**ASSIGNMENT**: Return only the lines from the top of the material through the line marked by "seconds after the", unaltered.
************
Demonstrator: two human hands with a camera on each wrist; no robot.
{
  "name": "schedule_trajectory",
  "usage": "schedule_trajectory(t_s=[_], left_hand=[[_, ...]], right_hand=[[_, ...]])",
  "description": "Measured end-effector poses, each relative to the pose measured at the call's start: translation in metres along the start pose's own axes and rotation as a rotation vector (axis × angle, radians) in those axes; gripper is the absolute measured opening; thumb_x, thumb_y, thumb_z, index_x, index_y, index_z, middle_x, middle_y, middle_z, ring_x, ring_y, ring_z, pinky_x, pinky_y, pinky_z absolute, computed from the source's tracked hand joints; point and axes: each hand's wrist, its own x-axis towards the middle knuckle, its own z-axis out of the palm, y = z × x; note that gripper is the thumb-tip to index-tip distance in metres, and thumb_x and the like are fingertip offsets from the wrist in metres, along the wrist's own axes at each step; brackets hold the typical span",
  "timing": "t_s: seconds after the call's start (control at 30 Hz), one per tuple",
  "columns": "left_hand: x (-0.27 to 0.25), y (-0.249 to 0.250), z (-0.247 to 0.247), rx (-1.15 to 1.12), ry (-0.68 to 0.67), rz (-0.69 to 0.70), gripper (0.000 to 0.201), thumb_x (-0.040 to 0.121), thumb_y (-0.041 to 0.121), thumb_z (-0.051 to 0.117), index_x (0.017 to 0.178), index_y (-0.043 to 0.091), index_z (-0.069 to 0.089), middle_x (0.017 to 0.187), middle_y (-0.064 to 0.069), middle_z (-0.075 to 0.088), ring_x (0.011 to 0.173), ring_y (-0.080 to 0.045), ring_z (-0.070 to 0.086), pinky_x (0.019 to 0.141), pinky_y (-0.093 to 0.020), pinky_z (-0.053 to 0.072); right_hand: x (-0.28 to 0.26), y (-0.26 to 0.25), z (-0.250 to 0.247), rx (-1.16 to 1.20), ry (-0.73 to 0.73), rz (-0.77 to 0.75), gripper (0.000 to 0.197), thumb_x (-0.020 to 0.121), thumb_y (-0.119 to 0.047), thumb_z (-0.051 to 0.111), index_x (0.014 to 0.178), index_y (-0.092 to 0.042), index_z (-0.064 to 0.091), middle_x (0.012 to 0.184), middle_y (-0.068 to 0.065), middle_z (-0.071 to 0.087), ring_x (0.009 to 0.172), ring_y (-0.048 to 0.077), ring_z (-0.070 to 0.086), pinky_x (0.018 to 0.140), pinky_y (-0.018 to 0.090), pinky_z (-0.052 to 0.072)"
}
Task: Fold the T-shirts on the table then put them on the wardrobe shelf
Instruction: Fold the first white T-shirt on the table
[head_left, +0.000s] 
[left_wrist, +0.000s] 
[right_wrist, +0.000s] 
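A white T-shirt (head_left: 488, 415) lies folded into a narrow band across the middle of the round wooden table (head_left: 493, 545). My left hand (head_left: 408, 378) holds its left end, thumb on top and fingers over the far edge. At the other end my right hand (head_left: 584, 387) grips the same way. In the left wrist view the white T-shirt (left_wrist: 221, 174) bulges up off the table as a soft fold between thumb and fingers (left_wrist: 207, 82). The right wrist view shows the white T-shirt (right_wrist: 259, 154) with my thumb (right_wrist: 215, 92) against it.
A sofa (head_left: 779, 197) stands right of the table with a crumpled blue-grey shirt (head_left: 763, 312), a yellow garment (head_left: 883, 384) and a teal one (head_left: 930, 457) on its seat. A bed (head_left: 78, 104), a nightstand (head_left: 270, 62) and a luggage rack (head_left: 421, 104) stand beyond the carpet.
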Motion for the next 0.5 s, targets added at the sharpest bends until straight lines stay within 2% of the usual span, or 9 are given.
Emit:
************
**WRITTEN REPLY**:
Demonstrator: two human hands with a camera on each wrist; no robot.
{
  "name": "schedule_trajectory",
  "usage": "schedule_trajectory(t_s=[_], left_hand=[[_, ...]], right_hand=[[_, ...]])",
  "description": "Measured end-effector poses, each relative to the pose measured at the call's start: translation in metres along the start pose's own axes and rotation as a rotation vector (axis × angle, radians) in those axes; gripper is the absolute measured opening; thumb_x, thumb_y, thumb_z, index_x, index_y, index_z, middle_x, middle_y, middle_z, ring_x, ring_y, ring_z, pinky_x, pinky_y, pinky_z absolute, computed from the source's tracked hand joints; point and axes: each hand's wrist, its own x-axis towards the middle knuckle, its own z-axis out of the palm, y = z × x; note that gripper is the thumb-tip to index-tip distance in metres, and thumb_x and the like are fingertip offsets from the wrist in metres, along the wrist's own axes at each step; brackets hold the typical span",
  "timing": "t_s: seconds after the call's start (control at 30 Hz), one per tuple",

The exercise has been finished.